Solution: Add servers:

{
  "servers": [
    { "url": "https://api.example.com" }
  ]
}

"Operation ID missing"

Problem: Operations without operationId

Solution: Add unique operationId to each operation:

paths:
  /endpoint:
    post:
      operationId: uniqueFunctionName  # Add this

"Parameters not extracted"

Problem: Parameters not being passed to function

Solution: Ensure proper schema structure:

requestBody:
  content:
    application/json:
      schema:
        type: object  # Must be object
        properties:
          param:
            type: string
            description: "Add descriptions!"  # Helps AI understand

"Wrong server URL"

Problem: Using localhost in production

Solution: Use environment-specific servers:

servers:
  - url: https://api.example.com
    description: Production
  - url: http://localhost:3000
    description: Development

CORS Issues

Problem: Browser blocks cross-origin requests

Solution: Ensure your server returns proper CORS headers:

Access-Control-Allow-Origin: *
Access-Control-Allow-Methods: GET, POST, OPTIONS
Access-Control-Allow-Headers: Content-Type

Next Steps


Integrating OpenAPI with SperaxOS

Once your API and plugin manifest file are ready, you can integrate them with SperaxOS.

Integration Flow

  1. User Installation: In the SperaxOS UI, users can install your plugin from the plugin marketplace
  2. Manifest Loading: SperaxOS reads your plugin manifest and fetches the OpenAPI document
  3. Schema Parsing: The system parses endpoints defined in the OpenAPI document
  4. Function Registration: Each operation becomes available as a function call
  5. User Interaction: Users interact with your service through the AI assistant
  6. API Communication: The OpenAPI document guides SperaxOS on how to communicate with your API

Example: CoinGecko Plugin

The CoinGecko plugin demonstrates OpenAPI integration.
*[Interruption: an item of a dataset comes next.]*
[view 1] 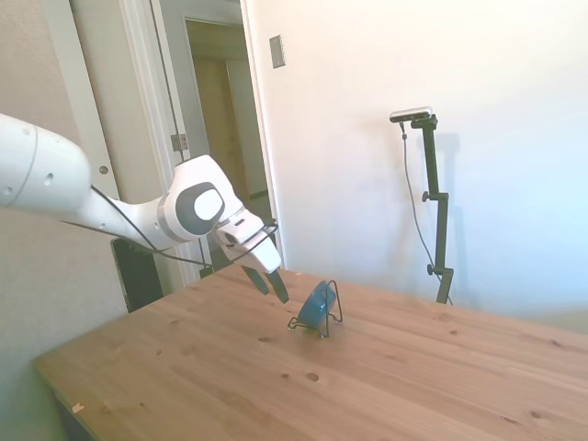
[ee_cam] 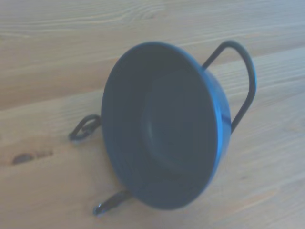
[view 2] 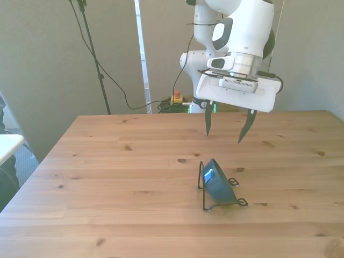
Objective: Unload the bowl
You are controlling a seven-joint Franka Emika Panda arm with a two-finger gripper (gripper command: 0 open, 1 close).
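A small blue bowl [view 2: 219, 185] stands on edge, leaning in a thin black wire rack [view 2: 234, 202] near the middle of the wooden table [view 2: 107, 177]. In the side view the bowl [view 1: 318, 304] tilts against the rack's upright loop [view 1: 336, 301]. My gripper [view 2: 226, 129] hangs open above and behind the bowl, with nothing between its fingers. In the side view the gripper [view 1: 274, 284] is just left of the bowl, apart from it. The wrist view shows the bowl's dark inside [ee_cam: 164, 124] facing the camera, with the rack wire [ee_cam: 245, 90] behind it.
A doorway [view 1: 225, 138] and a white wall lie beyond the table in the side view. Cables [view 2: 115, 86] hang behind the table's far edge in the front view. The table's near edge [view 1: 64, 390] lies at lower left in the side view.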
Users can query cryptocurrency prices, and SperaxOS uses the OpenAPI spec to correctly format requests and interpret responses.


Best Practices for OpenAPI Plugins

1. Comprehensive Descriptions

Provide detailed descriptions for all operations and parameters. The AI uses these to understand when to call your API.

2. Use operationId

Always provide unique operationId values - these become the function names:

paths:
  /weather:
    get:
      operationId: getCurrentWeather  # Clear function name

3. Document All Responses

Include success and error responses with appropriate HTTP status codes.

4. Version Your API

Use semantic versioning in your OpenAPI spec info section.

5. Test Thoroughly

Validate your OpenAPI spec using tools like Swagger Editor before deployment.


Additional Resources

By following the OpenAPI specification, you ensure accurate API documentation and seamless integration with SperaxOS, providing users with a rich, reliable plugin experience.